→ PROBLEM DESCRIPTION: Needed from the data below: every line from the one with "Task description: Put" up to and including the one with "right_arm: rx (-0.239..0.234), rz", repeated exactly and with nothing else.

Recorded data:
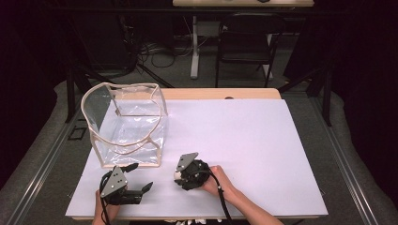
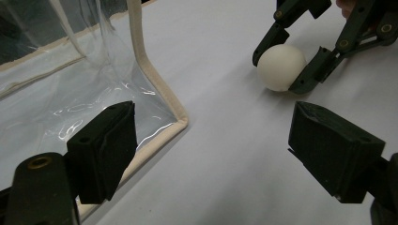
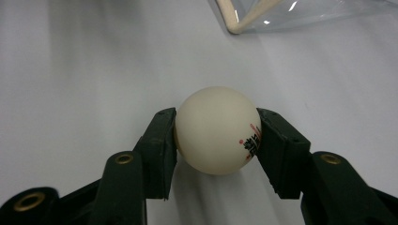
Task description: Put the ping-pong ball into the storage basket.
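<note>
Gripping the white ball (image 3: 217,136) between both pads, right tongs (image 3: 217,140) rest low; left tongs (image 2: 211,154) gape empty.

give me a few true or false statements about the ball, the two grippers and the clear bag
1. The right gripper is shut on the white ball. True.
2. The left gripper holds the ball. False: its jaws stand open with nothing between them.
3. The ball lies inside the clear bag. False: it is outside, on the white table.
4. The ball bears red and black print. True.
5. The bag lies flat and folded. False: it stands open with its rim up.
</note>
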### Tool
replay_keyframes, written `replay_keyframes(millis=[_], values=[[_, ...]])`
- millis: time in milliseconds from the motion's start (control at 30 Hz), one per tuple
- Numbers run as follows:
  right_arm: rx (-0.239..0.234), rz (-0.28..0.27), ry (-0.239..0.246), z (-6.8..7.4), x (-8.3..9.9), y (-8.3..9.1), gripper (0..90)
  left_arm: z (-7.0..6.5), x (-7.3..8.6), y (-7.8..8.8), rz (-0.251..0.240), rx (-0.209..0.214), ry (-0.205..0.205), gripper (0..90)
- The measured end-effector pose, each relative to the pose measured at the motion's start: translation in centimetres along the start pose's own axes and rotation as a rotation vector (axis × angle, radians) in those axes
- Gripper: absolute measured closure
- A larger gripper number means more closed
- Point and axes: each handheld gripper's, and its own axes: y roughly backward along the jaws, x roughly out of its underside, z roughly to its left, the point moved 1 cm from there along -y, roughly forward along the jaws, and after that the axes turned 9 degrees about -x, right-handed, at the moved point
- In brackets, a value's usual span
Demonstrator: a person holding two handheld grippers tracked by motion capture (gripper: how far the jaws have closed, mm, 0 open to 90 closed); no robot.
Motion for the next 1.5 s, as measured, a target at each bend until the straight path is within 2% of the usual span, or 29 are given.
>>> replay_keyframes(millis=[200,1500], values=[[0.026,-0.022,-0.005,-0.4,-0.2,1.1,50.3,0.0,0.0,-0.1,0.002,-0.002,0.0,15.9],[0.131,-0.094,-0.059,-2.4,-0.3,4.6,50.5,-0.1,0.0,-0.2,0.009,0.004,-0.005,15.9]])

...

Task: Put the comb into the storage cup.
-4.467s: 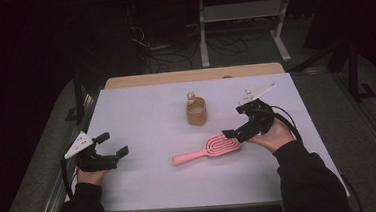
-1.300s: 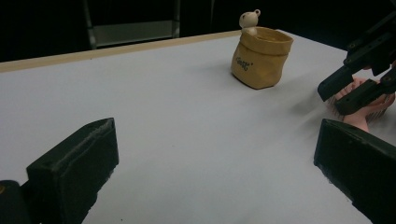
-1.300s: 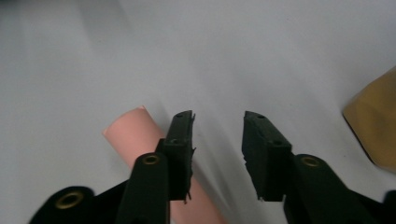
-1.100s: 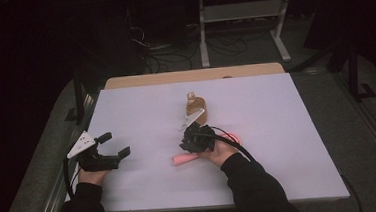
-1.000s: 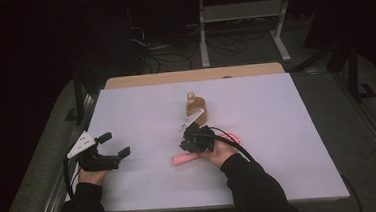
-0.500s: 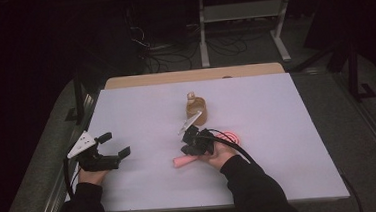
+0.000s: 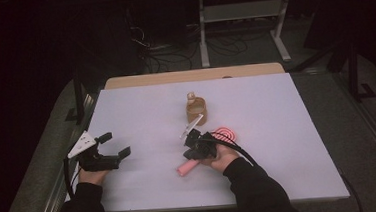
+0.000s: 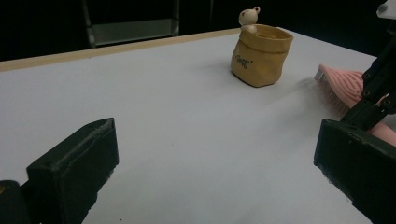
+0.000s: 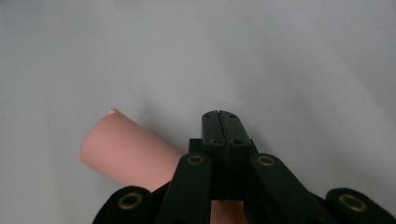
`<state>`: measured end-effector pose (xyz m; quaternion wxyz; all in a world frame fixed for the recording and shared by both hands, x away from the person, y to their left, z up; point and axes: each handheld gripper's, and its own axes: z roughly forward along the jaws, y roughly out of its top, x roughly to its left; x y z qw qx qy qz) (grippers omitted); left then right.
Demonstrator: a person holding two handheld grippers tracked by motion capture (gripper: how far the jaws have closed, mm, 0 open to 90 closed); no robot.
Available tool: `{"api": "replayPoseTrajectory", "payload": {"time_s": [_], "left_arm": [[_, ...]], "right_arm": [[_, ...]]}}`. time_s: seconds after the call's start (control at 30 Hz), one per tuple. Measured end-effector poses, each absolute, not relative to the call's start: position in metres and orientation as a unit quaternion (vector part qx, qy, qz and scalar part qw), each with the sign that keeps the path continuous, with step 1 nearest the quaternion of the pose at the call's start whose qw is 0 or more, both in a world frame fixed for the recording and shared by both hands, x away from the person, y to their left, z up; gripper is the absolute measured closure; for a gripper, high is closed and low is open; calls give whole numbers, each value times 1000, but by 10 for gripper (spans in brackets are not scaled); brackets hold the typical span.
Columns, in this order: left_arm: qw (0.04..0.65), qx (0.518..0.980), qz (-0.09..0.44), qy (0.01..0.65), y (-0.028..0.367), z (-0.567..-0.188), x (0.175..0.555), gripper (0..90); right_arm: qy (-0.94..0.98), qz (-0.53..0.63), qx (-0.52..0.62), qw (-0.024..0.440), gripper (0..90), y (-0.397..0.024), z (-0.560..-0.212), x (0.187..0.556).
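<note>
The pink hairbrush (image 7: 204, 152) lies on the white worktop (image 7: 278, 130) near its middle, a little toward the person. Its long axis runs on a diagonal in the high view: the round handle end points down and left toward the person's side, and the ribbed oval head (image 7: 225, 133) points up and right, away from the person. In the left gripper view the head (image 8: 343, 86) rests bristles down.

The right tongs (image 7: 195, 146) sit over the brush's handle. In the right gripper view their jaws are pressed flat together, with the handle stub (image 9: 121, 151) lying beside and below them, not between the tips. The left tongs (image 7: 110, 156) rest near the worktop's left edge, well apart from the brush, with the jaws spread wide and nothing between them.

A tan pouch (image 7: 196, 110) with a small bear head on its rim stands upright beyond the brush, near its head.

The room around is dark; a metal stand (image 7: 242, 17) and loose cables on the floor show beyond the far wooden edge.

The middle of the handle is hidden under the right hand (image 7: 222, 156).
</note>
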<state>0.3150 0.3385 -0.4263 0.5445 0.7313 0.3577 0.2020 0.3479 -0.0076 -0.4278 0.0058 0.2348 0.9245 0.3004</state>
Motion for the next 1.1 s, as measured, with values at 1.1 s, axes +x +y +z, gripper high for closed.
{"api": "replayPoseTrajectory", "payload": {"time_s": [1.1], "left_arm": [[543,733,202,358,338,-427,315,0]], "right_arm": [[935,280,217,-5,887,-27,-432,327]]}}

→ ANSWER FOR THE TASK:
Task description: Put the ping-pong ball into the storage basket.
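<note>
Gripping the white ball (image 3: 217,136) between both pads, right tongs (image 3: 217,140) rest low; left tongs (image 2: 211,154) gape empty.

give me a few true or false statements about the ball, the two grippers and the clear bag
1. The right gripper is shut on the white ball. True.
2. The left gripper holds the ball. False: its jaws stand open with nothing between them.
3. The ball lies inside the clear bag. False: it is outside, on the white table.
4. The ball bears red and black print. True.
5. The bag lies flat and folded. False: it stands open with its rim up.
</note>
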### Tool
replay_keyframes, written `replay_keyframes(millis=[_], values=[[_, ...]])`
- millis: time in milliseconds from the motion's start (control at 30 Hz), one per tuple
- Numbers run as follows:
  right_arm: rx (-0.239..0.234), rz (-0.28..0.27), ry (-0.239..0.246), z (-6.8..7.4), x (-8.3..9.9), y (-8.3..9.1), gripper (0..90)

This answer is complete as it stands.